Hell, not everyone wants comments.

This entry was edited (1 month ago)
in reply to Seirdy

Static sites as blogs are very much a thing too. Not everybody wants their blogs to be more than rich documents.
in reply to Seirdy

I personally consider my site a bit of a retreat from Fedi. I selectively bridge some interactions from Fedi but as a blogger I hold most social networks at arms length from my site. My site being linked on social networks is fine, but I want high-volume virality and toxicity off any pages that aren’t about social media.
This entry was edited (1 month ago)
in reply to Seirdy

The only software we use to write our blog is a text editor.
in reply to django

yes, i consider Atom a better fit than full AP or even full OStatus. I even added some classic ActivityStreams 1.0 metadata to them but I’m not enabling interactive features on the site that don’t have to do with reading and sending a network-neutral WebMention for me to approve.

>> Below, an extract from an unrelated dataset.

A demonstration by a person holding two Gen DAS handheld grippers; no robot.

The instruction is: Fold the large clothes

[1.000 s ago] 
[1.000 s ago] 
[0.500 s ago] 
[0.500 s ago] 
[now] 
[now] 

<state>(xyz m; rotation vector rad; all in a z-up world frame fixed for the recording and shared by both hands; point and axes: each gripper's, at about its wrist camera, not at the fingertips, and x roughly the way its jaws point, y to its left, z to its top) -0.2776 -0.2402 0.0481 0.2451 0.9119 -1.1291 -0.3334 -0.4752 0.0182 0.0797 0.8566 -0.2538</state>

I’m even thinking about disabling the Fedi-Webmention bridge tbh.

in reply to breadge

it already is. if you want to run a social media site you have plenty of CMSes or Fedi servers to pick from. the rest aren’t abandonware for not being part of this particular network on top of being blogs.
in reply to Seirdy

@Seirdy fair, though I do think that blogging was the og social network via rss!

I agree not everything needs to be comment-able, and making them optional is still an issue with most ActivityPub implementations.

in reply to django

Fedi isn’t just a set of protocols; it’s also a group of people using the platform and I don’t want my home located in the middle of Time’s Square.

Low-volume Webmentions for interesting backlinks, WebSub and Atom for subscription, and Microformats/semantic markup for machine friendliness are more than enough to interoperate with any network; it’s on them to parse my posts (e.g. to generate a link preview).

What do I gain by enabling AP integration (with replies hopefully disabled) that I don’t have with links?

I’ve noticed that a lot of AP devs want to put AP in everything, despite few people actually being interested in putting everything they do online into one big social network. Not everybody wants social media all the time and everywhere.